◆ Assignment
Filter the listing for lines containing "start".

◆ Given material
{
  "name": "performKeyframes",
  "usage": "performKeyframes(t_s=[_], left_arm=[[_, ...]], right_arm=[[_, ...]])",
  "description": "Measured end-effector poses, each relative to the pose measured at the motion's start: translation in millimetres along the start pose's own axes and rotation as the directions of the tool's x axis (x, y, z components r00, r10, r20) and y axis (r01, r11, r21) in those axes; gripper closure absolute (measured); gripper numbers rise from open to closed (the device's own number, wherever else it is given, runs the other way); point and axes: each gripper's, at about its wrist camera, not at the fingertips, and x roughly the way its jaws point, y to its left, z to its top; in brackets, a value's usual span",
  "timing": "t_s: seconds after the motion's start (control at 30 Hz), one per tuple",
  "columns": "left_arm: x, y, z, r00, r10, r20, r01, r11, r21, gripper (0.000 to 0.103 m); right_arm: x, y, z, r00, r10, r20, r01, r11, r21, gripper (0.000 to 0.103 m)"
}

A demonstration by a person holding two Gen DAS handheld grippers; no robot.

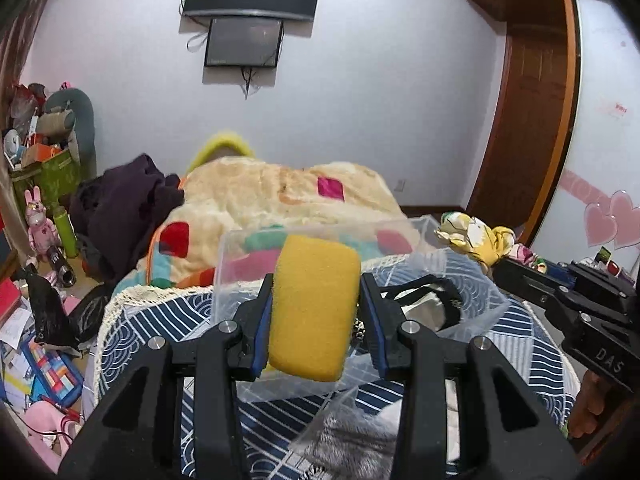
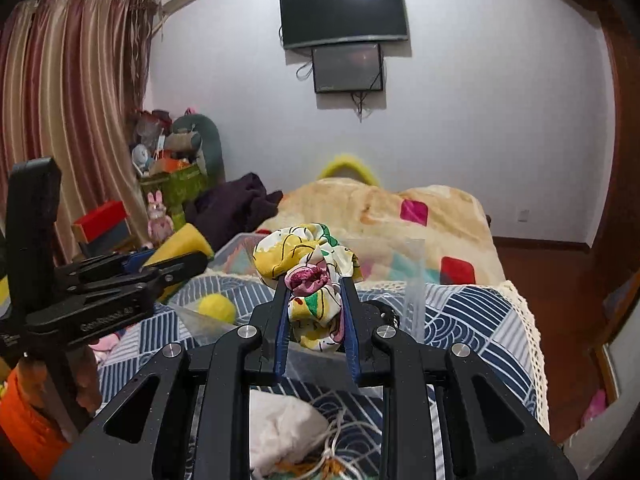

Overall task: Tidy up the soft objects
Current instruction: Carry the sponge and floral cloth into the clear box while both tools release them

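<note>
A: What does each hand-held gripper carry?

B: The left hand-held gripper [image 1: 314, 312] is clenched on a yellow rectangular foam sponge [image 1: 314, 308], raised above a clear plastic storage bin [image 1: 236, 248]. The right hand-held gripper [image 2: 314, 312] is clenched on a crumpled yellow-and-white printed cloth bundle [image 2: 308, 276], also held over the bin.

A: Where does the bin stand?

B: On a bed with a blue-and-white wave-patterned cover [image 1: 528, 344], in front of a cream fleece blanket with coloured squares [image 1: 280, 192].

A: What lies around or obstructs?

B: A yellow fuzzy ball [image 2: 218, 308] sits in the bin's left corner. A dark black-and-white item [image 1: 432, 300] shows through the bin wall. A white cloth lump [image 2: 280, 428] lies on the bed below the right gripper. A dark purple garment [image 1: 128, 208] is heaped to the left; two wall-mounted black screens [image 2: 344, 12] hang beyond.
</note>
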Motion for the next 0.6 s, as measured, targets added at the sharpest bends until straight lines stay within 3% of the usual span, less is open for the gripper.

◆ Response to the task
  "description": "Measured end-effector poses, each relative to the pose measured at the motion's start: translation in millimetres along the start pose's own axes and rotation as the directions of the tool's x axis (x, y, z components r00, r10, r20) and y axis (r01, r11, r21) in those axes; gripper closure absolute (measured); gripper numbers rise from open to closed (the device's own number, wherever else it is given, runs the other way); point and axes: each gripper's, at about its wrist camera, not at the fingertips, and x roughly the way its jaws point, y to its left, z to its top; in brackets, a value's usual span",
  "timing": "t_s: seconds after the motion's start (control at 30 Hz), one per tuple",

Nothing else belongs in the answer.